Page MenuHomePhabricator

cronspam from smart-data-dump due to facter bug
Closed, ResolvedPublic

Description

We are getting a lot of cron spam from the "smart-data-dump" cron job.

The script is ./modules/smart/files/smart-data-dump and it has been added in T86552.

Currently and at first, only cp* hosts were affected.

The root cause is a bug in facter which the script calls in:

raw_output = subprocess.check_output(['/usr/bin/facter', '--puppet', '--json', fact_name])

When running facter with -d to get debug output it can be see that it runs ip show route and tries to parse the output:

DEBUG leatherman.execution:93 - executing command: /sbin/ip route show which then throws a lot of warnings like:

[cp3041:~] $ sudo facter --puppet --json raid | grep WARN

WARN  puppetlabs.facter - Could not process routing table entry:
Expected a destination followed by key/value pairs,
got '2620:0:861:107:10:64:48:101 via fe80::1 dev eno1 metric 1024  mtu lock 1450 pref medium'

This is very similar, but not identical, to the upstream bug https://tickets.puppetlabs.com/browse/FACT-1394

In that bug the parsing fails when there is "linkdown" in the ip route output, but that isn't the case for us.

An attempt was made to add -l error to the facter command in order to set the loglevel to error and suppress the warnings to stop the cron spam.
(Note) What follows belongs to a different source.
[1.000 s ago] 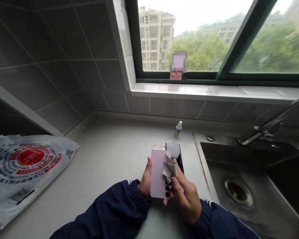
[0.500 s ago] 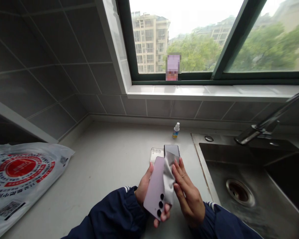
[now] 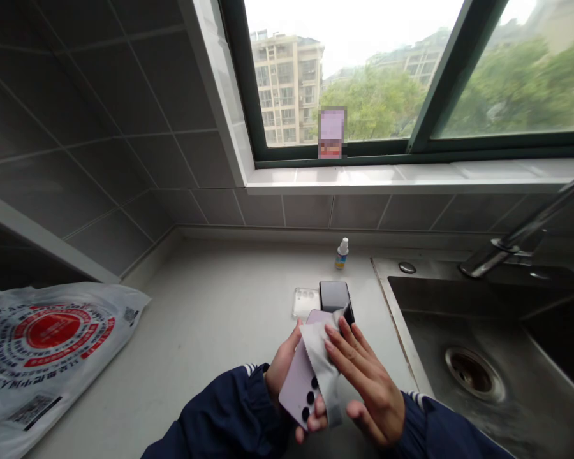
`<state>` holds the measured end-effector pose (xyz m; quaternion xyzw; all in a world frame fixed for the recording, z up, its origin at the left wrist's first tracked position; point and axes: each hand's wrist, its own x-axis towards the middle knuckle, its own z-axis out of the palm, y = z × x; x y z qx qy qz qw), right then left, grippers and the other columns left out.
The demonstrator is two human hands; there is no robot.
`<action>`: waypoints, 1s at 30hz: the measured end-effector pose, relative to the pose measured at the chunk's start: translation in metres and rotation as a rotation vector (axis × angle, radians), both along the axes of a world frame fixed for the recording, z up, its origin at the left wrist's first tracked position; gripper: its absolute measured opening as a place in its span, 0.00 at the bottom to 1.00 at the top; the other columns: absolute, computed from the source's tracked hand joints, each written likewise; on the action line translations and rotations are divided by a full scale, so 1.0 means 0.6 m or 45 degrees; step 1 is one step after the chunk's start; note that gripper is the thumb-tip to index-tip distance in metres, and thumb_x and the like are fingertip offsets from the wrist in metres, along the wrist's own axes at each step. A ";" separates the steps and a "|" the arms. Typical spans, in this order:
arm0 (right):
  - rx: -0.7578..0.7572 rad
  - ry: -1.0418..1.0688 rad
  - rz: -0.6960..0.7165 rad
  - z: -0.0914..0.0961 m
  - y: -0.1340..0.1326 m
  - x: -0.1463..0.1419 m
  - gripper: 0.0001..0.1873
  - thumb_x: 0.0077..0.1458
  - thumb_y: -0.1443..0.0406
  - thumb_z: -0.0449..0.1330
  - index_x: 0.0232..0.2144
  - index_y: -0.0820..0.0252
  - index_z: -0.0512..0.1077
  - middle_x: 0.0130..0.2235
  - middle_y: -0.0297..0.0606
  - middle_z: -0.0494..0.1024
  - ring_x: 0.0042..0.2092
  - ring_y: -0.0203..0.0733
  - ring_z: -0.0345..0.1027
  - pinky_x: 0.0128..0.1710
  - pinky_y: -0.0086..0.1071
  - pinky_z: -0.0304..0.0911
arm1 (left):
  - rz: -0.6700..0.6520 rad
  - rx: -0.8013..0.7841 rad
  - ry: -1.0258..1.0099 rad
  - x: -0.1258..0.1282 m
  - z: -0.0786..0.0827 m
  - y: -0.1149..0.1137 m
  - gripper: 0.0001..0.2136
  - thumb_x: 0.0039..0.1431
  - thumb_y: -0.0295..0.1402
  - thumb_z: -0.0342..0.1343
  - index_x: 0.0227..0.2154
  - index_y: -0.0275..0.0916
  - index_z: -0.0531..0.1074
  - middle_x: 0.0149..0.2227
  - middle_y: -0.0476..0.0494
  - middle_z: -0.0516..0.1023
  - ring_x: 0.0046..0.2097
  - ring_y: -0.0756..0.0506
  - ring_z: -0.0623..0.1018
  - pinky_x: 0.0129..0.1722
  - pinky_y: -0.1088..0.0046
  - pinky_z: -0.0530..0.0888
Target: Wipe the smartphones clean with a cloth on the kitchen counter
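My left hand (image 3: 287, 376) grips a lilac phone (image 3: 300, 382) by its edges, back side up, its three camera lenses near my fingertips. My right hand (image 3: 366, 376) lies with fingers stretched flat on a small grey cloth (image 3: 321, 357), pressing it against the phone's back. Behind the hands, a black phone (image 3: 335, 296) lies screen up on the pale counter (image 3: 210, 312), with a clear phone case (image 3: 305, 301) beside it on the left. A small spray bottle (image 3: 341, 253) stands further back by the wall.
A steel sink (image 3: 488, 357) with a drain and a tap (image 3: 521, 239) fills the right side. A white plastic bag with red print (image 3: 48, 344) lies at the left. Grey tiled walls and a window sill (image 3: 411, 178) bound the back.
The lilac phone has tilted and come lower and closer. My right hand went from pinching the cloth to laying it flat, and slid it up the phone's back.
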<state>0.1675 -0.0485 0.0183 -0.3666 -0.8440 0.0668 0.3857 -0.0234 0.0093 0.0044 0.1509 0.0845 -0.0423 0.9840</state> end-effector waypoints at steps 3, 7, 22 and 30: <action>-0.006 0.011 -0.082 -0.007 0.003 0.002 0.36 0.67 0.49 0.34 0.68 0.65 0.45 0.69 0.50 0.47 0.68 0.62 0.39 0.65 0.55 0.42 | -0.010 0.003 0.003 0.001 0.005 -0.001 0.51 0.40 0.74 0.26 0.28 0.31 0.78 0.20 0.38 0.73 0.20 0.41 0.74 0.14 0.66 0.68; -0.003 0.008 -0.091 -0.009 -0.016 -0.007 0.37 0.66 0.48 0.33 0.68 0.66 0.45 0.68 0.51 0.48 0.68 0.62 0.41 0.65 0.54 0.43 | 0.018 -0.013 -0.012 0.002 0.001 -0.001 0.51 0.40 0.74 0.26 0.28 0.31 0.78 0.19 0.38 0.74 0.19 0.40 0.75 0.14 0.66 0.69; 0.020 0.059 -0.056 -0.006 -0.013 0.010 0.30 0.68 0.55 0.38 0.65 0.65 0.56 0.64 0.48 0.60 0.67 0.59 0.46 0.64 0.55 0.48 | -0.004 0.031 0.131 0.006 0.003 -0.004 0.56 0.38 0.74 0.21 0.33 0.28 0.78 0.22 0.36 0.75 0.21 0.40 0.76 0.15 0.66 0.69; 0.050 0.065 0.093 0.006 -0.016 0.005 0.26 0.66 0.55 0.43 0.55 0.61 0.69 0.53 0.44 0.76 0.62 0.55 0.61 0.65 0.58 0.44 | 0.304 0.028 0.163 0.022 0.000 -0.012 0.48 0.46 0.71 0.30 0.60 0.41 0.62 0.39 0.32 0.79 0.34 0.37 0.80 0.31 0.61 0.73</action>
https://gerrit.wikimedia.org/r/c/operations/puppet/+/507634

While this worked fine on the cp* servers displaying the issue..after merging it caused even more and new cron spam on non-cp* hosts.

The reason for that were different facter versions. For some reason cp* hosts appear to have facter 3.x while most other hosts have facter 2.x, even when both are on stretch.

In facter 2.x the "-l error" option does not exist which lead to the new spam from these hosts.

So that change was reverted and now we are back to the original state.. cp* hosts are affected but others are not.

Also the cp* hosts show the same warnings on each puppet run on the console.

Event Timeline

Dzahn updated the task description. (Show Details)

Indeed, facter upgrade task is T219803: upgrade facter and puppet across the fleet, cc @jbond FYI.

I'm not sure what's the right answer is, probably ignoring stderr from facter until facter upgrade is complete and then add -l error.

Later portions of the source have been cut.